There is a need, therefore, for people to meet and exchange ideas, to share projects and to consider collaboration. I found these places in mall cafes in Kuala Lumpur (which all offer WiFi access), in places dedicated to "pollinating new ideas," like Dakar's JokkoLabs, and conferences like Arabnet.me, held throughout the Arab world.
The only thing left is finding investors who finance these risky ventures. The phrase I heard most often in my visits is, "There's money here, but the people who have it don't invest in virtual things or ventures they don't think are sure-bets." This represents a real roadblock.
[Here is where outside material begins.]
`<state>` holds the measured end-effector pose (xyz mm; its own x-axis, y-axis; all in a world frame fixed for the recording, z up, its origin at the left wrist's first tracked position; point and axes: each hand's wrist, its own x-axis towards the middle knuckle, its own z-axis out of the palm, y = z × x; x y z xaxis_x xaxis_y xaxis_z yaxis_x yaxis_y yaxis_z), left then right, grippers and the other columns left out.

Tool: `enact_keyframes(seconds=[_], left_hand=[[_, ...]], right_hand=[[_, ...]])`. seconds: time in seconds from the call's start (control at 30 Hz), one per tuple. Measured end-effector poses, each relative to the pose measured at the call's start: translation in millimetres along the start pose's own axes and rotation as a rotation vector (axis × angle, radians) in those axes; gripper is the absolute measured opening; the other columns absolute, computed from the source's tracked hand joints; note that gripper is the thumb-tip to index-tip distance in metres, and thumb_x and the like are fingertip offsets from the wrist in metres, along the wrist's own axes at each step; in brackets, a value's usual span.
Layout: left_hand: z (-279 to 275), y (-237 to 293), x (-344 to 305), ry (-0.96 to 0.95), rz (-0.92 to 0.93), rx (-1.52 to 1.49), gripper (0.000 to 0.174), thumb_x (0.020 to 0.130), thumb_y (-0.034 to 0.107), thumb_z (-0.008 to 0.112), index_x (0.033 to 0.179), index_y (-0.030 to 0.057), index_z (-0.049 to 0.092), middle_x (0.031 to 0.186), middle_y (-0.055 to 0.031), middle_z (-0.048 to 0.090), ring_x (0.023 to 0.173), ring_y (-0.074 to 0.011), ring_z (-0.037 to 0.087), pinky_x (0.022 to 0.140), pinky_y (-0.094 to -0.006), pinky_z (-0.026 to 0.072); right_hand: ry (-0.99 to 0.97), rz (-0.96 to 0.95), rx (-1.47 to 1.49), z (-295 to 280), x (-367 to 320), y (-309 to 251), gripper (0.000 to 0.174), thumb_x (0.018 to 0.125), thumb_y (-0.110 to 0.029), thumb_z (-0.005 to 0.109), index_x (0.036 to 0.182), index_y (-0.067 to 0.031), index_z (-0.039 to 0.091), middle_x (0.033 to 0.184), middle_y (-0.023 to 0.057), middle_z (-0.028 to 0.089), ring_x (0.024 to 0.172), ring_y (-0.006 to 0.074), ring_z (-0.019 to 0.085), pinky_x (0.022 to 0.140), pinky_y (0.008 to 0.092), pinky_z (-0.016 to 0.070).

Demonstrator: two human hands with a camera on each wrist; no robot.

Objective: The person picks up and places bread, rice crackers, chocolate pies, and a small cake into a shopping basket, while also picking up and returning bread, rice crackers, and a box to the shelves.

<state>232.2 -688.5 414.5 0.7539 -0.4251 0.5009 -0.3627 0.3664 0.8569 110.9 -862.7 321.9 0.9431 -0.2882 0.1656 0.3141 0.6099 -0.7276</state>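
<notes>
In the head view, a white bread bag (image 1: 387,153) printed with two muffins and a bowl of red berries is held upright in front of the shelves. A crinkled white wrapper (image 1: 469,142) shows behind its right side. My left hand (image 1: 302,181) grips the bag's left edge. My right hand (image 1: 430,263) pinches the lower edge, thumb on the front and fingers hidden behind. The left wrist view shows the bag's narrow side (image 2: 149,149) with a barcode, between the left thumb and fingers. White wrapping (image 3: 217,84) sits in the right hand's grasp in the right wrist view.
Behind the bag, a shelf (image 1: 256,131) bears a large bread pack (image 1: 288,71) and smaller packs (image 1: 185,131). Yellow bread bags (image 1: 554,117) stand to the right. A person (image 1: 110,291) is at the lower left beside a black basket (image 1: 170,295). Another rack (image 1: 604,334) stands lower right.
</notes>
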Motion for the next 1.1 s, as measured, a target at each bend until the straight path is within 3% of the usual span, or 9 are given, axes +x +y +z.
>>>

To get beyond that roadblock, an ecosystem needs an example of enormous success, which strengthens the belief that you can succeed with an idea. This is what happened in Tel Aviv, when AOL acquired ICQ in 1998, and in Mumbai when Disney bought IndiaGames in 2011.
Everywhere I go I meet people willing to gamble on innovation as a part of development, a way to get rich, or change the world. But this takes time, for the simple reason that ecosystems are by definition complex and alive. Even if governments and legislation play a decisive role in creating conditions that aid its emergence, they cannot create the ecosystem. That's "our" role.
These are some preliminary thoughts, but I haven't finished my journey yet. I still have a trip to Eastern Europe (Belgrade, Warsaw, Moscow, Saint Petersburg and Berlin – this runs until July 15), and my second trip across the globe, which will last from August 20 to September 30. This trip will include Singapore, Ho Chi Minh City, Manilla, Hong Kong, Shanghai, Beijing, Seoul, Tokyo and San Francisco. I will reflect further upon my conclusions when I reach Silicon Valley.